▸ What you will do
When you find the line with "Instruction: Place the" among the records below, reproduce it and each line after it exactly, ending with the line with "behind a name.".

Records supplied below:

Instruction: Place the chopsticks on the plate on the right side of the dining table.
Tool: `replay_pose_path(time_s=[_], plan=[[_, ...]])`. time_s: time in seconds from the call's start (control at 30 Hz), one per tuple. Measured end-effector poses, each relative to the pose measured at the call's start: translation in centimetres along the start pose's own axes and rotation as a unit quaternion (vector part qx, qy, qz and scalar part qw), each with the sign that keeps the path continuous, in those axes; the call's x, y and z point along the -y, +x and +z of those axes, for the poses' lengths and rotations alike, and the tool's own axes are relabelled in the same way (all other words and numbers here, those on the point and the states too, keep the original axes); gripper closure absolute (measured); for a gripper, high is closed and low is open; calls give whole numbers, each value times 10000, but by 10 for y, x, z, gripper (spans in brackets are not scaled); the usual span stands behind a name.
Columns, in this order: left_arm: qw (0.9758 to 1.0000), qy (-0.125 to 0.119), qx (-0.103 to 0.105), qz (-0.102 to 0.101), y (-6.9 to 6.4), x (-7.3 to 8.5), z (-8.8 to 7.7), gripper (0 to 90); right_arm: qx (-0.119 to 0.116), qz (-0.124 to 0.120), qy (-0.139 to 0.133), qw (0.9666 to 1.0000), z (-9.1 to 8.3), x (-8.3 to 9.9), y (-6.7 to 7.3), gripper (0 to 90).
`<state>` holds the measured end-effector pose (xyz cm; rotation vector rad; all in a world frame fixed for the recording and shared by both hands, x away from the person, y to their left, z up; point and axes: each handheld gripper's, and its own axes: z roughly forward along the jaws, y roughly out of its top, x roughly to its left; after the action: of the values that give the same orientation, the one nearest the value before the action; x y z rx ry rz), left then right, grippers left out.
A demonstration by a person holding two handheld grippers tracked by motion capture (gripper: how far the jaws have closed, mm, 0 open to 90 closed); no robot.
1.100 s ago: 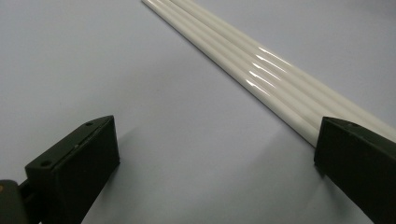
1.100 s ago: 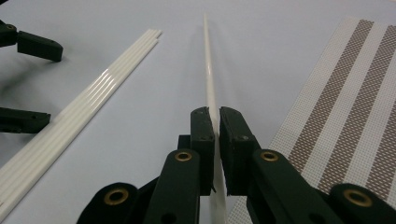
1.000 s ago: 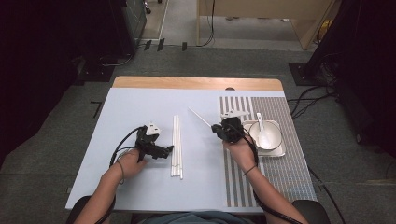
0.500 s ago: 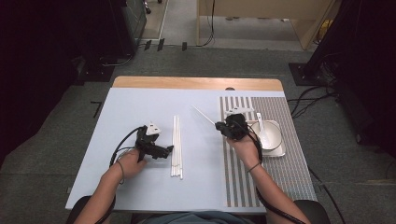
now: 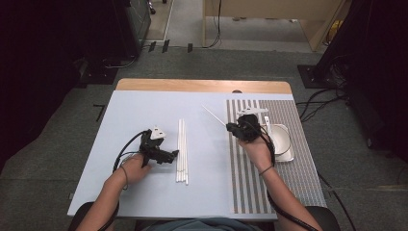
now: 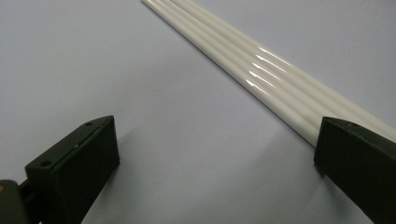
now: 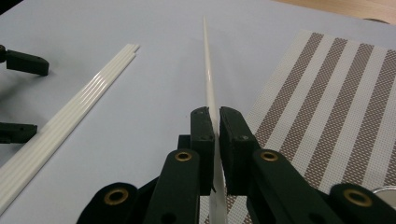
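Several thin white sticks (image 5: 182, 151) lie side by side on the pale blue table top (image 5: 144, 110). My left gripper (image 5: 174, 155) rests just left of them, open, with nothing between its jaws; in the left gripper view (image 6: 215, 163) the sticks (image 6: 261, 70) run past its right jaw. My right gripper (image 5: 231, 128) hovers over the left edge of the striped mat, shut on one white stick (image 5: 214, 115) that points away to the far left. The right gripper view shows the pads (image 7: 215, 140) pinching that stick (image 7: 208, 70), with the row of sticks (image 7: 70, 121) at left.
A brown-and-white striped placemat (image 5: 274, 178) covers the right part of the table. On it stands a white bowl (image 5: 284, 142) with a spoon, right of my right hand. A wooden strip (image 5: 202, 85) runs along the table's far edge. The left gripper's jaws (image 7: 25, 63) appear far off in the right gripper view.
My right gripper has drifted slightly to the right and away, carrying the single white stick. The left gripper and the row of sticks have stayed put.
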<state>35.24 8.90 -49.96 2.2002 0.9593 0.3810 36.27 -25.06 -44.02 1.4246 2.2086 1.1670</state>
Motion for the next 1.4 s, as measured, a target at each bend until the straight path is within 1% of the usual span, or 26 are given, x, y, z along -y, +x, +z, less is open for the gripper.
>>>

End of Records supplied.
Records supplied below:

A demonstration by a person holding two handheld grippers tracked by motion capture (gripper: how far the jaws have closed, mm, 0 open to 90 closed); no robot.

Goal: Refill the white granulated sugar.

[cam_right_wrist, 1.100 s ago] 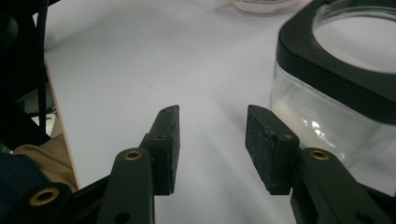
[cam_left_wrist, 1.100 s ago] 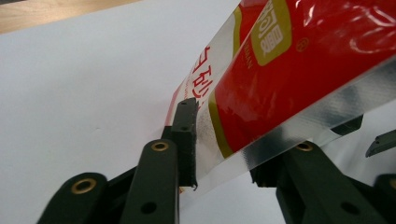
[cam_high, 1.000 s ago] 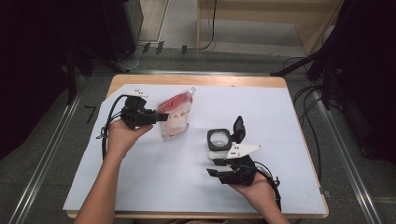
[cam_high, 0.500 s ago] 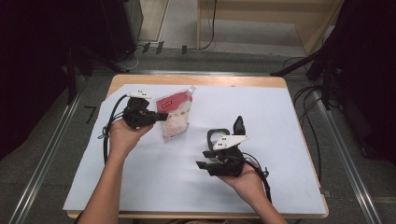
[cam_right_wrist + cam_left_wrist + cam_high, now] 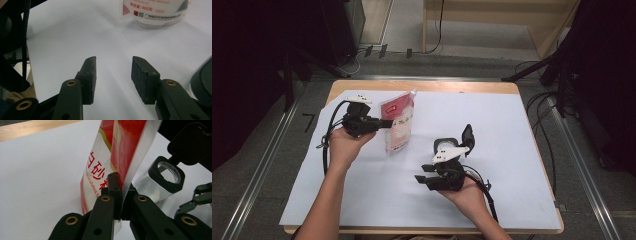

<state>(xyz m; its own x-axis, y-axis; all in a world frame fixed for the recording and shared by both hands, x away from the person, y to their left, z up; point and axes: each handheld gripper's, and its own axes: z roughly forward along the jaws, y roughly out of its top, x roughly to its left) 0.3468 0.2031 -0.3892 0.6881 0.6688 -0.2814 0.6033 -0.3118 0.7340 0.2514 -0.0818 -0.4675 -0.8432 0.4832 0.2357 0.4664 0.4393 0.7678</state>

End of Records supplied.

▸ The answer
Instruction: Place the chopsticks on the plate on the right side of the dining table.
Tool: `replay_pose_path(time_s=[_], plan=[[_, ...]])`. time_s: time in seconds from the call's start (control at 30 Hz), one per tuple. Measured end-effector poses, each relative to the pose measured at the call's start: translation in centimetres along the start pose's own axes and rotation as a unit quaternion (vector part qx, qy, qz and scalar part qw), each with the sign that keeps the path continuous, in those axes; the call's x, y and z point along the -y, +x and +z of those axes, for the poses' lengths and rotations alike, and the tool's own axes are relabelled in the same way (all other words and numbers here, those on the point and the states too, keep the original axes); gripper closure absolute (measured); for a gripper, high is closed and low is open; calls give whole numbers, each value times 10000, but by 10 for y, x, z, gripper (spans in brackets are not scaled); the usual span stands behind a name.

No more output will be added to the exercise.